Data excerpt:
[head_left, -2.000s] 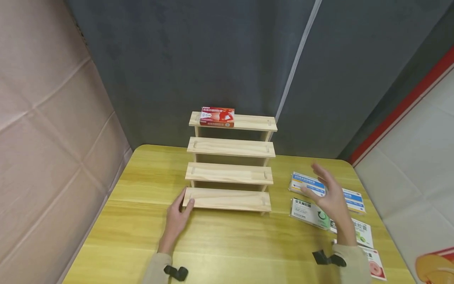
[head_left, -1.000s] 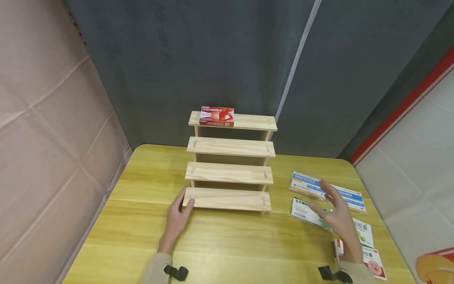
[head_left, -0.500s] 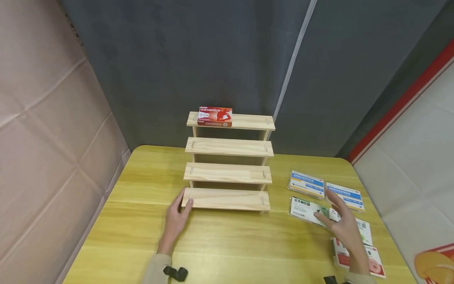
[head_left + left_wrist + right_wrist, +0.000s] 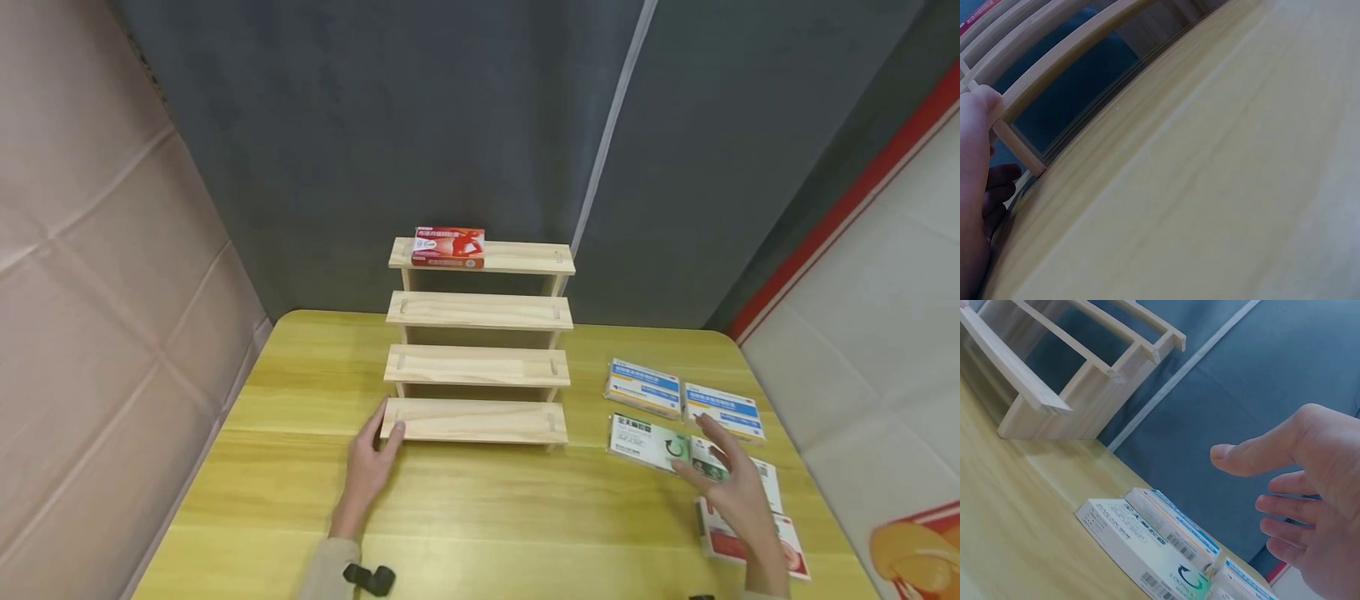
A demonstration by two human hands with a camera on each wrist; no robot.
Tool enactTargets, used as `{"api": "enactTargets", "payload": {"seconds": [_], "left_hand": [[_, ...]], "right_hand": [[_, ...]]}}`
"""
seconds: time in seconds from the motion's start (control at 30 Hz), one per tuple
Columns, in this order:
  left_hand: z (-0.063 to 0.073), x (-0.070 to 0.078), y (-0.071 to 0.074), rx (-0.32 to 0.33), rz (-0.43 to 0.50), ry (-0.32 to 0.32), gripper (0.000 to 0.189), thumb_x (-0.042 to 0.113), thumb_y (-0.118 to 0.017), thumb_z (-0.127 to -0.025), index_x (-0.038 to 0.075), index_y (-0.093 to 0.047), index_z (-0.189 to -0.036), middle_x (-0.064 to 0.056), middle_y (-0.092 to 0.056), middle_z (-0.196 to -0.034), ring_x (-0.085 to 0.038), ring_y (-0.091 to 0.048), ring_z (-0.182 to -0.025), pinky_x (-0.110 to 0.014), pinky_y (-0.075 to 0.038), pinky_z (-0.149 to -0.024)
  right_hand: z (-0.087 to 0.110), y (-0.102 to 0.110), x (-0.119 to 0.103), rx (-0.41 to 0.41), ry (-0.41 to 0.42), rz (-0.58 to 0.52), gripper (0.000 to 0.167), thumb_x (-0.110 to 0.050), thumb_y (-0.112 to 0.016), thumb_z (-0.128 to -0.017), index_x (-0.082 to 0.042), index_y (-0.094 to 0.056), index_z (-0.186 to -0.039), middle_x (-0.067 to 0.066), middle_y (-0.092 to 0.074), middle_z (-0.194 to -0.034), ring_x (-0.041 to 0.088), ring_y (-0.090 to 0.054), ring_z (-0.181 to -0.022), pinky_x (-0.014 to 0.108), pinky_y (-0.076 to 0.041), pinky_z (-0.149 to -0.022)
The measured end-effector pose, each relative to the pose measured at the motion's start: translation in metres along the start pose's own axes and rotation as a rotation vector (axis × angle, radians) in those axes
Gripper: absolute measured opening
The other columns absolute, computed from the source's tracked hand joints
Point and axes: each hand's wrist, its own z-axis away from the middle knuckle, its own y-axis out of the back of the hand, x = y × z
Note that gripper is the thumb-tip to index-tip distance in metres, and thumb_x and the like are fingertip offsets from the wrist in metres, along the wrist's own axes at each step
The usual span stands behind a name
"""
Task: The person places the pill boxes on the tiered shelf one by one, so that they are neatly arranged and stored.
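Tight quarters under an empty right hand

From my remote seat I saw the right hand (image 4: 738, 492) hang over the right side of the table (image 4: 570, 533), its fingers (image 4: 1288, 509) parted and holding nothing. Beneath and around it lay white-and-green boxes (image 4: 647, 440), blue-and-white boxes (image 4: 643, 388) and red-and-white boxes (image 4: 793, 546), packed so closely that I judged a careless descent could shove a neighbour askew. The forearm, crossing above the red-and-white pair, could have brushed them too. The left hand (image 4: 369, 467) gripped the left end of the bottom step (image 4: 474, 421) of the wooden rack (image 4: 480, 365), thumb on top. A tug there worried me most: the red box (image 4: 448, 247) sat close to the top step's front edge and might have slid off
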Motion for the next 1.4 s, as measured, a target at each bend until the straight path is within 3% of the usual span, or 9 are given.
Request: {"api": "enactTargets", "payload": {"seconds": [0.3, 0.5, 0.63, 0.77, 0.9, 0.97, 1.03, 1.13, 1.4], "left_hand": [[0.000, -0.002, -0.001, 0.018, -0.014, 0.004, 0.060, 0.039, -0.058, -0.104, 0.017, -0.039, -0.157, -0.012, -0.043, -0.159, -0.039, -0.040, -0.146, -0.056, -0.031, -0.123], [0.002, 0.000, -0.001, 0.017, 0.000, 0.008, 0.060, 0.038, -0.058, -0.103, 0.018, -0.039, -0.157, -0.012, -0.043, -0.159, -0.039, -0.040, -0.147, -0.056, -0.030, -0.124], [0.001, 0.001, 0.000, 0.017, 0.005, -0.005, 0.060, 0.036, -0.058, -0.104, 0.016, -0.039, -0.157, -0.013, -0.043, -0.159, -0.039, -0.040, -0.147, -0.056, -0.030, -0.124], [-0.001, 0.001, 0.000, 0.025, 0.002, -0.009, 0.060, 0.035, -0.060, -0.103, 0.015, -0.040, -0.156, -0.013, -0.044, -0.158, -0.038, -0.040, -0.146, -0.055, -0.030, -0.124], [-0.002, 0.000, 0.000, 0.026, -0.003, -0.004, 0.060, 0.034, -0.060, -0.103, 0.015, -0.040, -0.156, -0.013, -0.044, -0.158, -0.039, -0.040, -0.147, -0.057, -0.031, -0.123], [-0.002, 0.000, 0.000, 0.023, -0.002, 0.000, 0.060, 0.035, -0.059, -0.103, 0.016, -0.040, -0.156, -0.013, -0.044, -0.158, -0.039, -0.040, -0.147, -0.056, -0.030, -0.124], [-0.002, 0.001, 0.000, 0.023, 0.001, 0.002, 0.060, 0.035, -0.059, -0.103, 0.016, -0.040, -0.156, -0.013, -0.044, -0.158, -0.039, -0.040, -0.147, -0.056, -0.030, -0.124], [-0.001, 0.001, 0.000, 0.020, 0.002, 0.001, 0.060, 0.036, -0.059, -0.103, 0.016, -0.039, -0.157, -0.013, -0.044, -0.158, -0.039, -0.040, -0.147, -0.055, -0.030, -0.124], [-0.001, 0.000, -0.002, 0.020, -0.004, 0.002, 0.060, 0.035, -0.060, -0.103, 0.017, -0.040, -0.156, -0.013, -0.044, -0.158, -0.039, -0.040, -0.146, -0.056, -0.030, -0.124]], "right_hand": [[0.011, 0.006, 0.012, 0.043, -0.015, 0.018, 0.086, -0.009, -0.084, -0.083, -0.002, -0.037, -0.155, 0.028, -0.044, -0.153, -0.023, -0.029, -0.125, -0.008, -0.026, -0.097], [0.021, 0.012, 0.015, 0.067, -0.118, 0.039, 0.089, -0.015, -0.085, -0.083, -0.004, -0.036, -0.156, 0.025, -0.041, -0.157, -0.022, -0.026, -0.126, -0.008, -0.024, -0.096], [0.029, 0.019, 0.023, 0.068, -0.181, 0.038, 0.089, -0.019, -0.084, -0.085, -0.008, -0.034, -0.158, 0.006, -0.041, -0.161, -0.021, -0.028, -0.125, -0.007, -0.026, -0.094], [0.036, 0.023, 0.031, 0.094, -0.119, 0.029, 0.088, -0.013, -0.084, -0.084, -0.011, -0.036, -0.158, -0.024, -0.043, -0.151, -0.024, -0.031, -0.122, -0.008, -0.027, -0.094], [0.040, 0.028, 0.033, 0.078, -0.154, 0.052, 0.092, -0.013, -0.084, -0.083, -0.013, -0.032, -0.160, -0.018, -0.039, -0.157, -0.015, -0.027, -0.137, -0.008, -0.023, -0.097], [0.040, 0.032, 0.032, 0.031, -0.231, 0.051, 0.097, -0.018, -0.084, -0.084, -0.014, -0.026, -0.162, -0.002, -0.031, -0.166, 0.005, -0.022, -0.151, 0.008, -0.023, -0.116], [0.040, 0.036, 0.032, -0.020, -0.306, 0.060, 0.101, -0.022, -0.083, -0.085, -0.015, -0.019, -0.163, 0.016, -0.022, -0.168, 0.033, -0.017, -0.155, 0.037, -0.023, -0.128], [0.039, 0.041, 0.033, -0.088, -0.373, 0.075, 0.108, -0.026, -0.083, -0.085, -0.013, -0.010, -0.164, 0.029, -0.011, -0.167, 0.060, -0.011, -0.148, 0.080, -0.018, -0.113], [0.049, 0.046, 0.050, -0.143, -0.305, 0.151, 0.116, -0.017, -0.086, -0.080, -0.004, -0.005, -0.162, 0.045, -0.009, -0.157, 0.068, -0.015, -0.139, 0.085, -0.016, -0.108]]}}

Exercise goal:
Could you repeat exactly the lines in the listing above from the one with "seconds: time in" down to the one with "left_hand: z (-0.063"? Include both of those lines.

Your solution:
seconds: time in seconds from the motion's start (control at 30 Hz), one per tuple
Columns, in this order:
  left_hand: z (-0.063 to 0.073), x (-0.070 to 0.078), y (-0.071 to 0.074), rx (-0.32 to 0.33), rz (-0.43 to 0.50), ry (-0.32 to 0.32), gripper (0.000 to 0.189), thumb_x (-0.042 to 0.113), thumb_y (-0.118 to 0.017), thumb_z (-0.127 to -0.025), index_x (-0.038 to 0.075), index_y (-0.093 to 0.047), index_z (-0.189 to -0.036), middle_x (-0.064 to 0.056), middle_y (-0.092 to 0.056), middle_z (-0.196 to -0.034), ring_x (-0.085 to 0.038), ring_y (-0.091 to 0.048), ring_z (-0.182 to -0.025), pinky_x (-0.110 to 0.014), pinky_y (-0.075 to 0.038), pinky_z (-0.149 to -0.024)

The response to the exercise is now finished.